August 2012


Issue Home >>

The Student Administration Building is to be named after Lloyd Braithwaite (1919-1995), who served as Principal at St Augustine between 1969 and 1984. A Trinidadian born to a distinguished Belmont family, Braithwaite was an outstanding sociologist who devoted his life to scholarship and to the regional University.

As a young man, Braithwaite became involved in the radical and anti-colonial politics of the Trinidad of the late 1930s and 1940s. When still at school (Queen’s Royal College) he helped organize demonstrations against Italian businesses after the 1935 invasion of Ethiopia, and in the early 1940s he was a founder of the Why Not? group of young, radical intellectuals.

He qualified as a solicitor, but his deep interest in social issues and his concern for the ordinary people brought him to the notice of the Social Welfare Advisor, a British sociologist called Dora Ibbertson, and earned him a scholarship to the London School of Economics just after World War II. He could have stayed to do his PhD, but left with a BA in Sociology to take up a research fellowship at the Institute of Social and Economic Research (ISER) of the new UCWI at Mona, Jamaica.

Braithwaite remained at Mona for nearly 20, doing pioneering research—his famous Social Stratification in Trinidad comes out of this period—and establishing the academic discipline of sociology at the new University.
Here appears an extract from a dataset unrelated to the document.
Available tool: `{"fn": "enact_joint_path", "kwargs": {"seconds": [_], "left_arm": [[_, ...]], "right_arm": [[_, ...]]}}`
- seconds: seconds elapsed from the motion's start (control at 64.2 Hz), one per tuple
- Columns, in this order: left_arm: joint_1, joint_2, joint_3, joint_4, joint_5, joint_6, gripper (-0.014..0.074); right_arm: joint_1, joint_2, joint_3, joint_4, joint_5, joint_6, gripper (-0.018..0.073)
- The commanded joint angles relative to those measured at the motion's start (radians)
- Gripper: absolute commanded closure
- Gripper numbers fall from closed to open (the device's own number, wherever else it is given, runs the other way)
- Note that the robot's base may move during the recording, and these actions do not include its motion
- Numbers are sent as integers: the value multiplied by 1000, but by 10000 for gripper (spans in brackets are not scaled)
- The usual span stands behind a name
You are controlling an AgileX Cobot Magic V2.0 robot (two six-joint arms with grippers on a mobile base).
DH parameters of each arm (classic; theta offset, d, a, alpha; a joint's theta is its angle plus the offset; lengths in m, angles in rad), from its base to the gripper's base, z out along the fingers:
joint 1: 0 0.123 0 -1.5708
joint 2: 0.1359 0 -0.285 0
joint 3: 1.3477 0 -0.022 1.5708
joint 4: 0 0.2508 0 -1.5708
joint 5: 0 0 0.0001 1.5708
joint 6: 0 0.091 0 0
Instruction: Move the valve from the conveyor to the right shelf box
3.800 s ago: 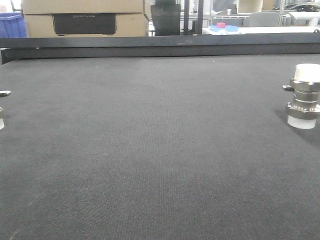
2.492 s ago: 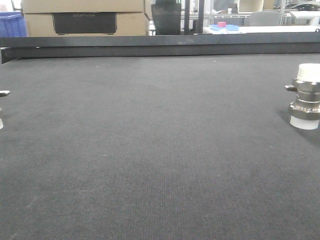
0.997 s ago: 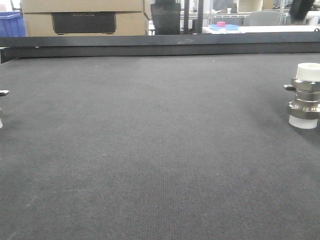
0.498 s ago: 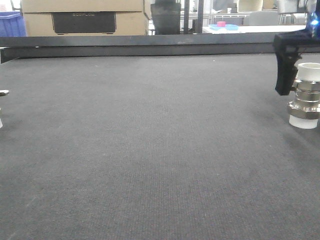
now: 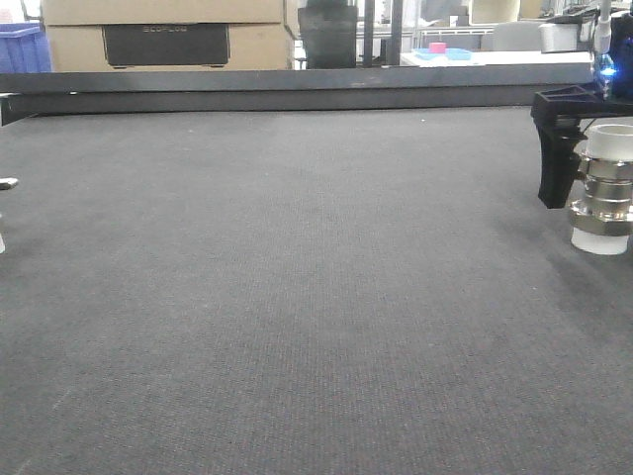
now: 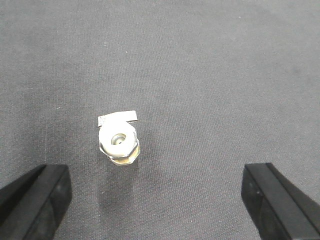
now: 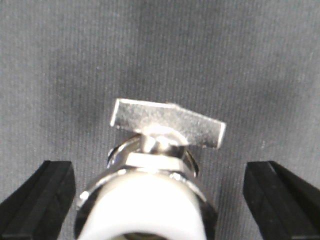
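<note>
Right gripper [image 7: 160, 202]: two matte black fingers [image 7: 40, 197], blocky, with fine lengthwise grooves on the faces. In the front view the one finger [image 5: 554, 148] just beside the valve [image 5: 605, 188] is an angular black bracket, wide on top and narrowing to a squared tip. Above the valve, a small blue-white light [image 5: 605, 67] glows on a blue housing [image 5: 623, 40]. What is probably a thin pale cable [image 5: 601, 20] runs above it, cropped at the edge. Left gripper [image 6: 160, 200]: same black finish, wedge-shaped fingertips [image 6: 35, 200], each with a flat raised ridge.

right hand [image 7: 160, 200] came down | fingers [image 5: 554, 158] wide apart, now around the valve [image 5: 605, 188] | right edge of the conveyor [image 5: 297, 297]
</note>
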State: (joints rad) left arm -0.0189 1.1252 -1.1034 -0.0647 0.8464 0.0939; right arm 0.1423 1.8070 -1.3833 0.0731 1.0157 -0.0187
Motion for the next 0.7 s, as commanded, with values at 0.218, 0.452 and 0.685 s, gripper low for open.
{"fn": "enact_joint_path", "kwargs": {"seconds": [0.218,0.452,0.685], "left_arm": [[-6,-1,-8,0,-4,1,-2],[-6,-1,-8,0,4,1,-2],[-6,-1,-8,0,4,1,-2]], "right_arm": [[6,-1,-10,-11,3,2,12],[22,-1,-10,-9,3,2,360],[22,-3,-10,-9,5,2,729]]}}
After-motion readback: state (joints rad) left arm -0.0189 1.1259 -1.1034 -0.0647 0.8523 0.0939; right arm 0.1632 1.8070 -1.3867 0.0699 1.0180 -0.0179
When the Faculty of Social Sciences was created, he left ISER and became senior lecturer, then Professor, of Sociology. As one of the few senior West Indian academics in that Faculty, he was also drafted to serve as Dean.

When a new Principal was needed at St Augustine in 1969, Braithwaite was prevailed on to accept the post. Perhaps he was ill-suited to be a full-time administrator, and he told everyone that he had never wanted the post. He accepted it, and held it until 1984, out of a selfless sense of duty.

A man of absolute integrity who lacked any sense of self-interest, he refused to allow university funds to be spent on renovating the Principal’s house so long as he occupied it. Famously, visits to the Principal’s office almost always found him immersed in the latest scholarly work on the Caribbean—instead of the files and the memos he probably should have been reading or writing.

But if Braithwaite was not the most efficient of university administrators, as Principal he was well-informed, tolerant, balanced in his views, and humane. Sympathetic and approachable, his leftist past and his liberal instincts ensured that he could always appreciate the positions of the ‘other side’, such as the radical student leaders of 1969-70. Even when they adopted tactics he couldn’t approve, and was often the victim of (such as the occasion in 1980 when a large crowd of students besieged him in his office and threw furniture and files around), Braithwaite remained calm, rational and good-humoured. It was surely an advantage to the Campus, during a generally turbulent period, to have a leader who was politically and intellectually independent and, above all, scholarly.

Braithwaite was a path-breaking scholar, an inspiring teacher, and an instinctive mentor. Many former students have testified to learning far more than sociology from him. He did much of his real teaching and mentoring away from the formal classroom, during the endless impromptu seminars, interviews, chats and limes which he conducted—before, during and after his term as Principal. This is why it is wholly appropriate to name a building dedicated to serving students after Lloyd Braithwaite.

Bridget Brereton is Emerita Professor of History and author of the 2010 “From Imperial College to The University of the West Indies.” This is the final of her series of articles giving the background to the eight buildings that have been named after members of the university community.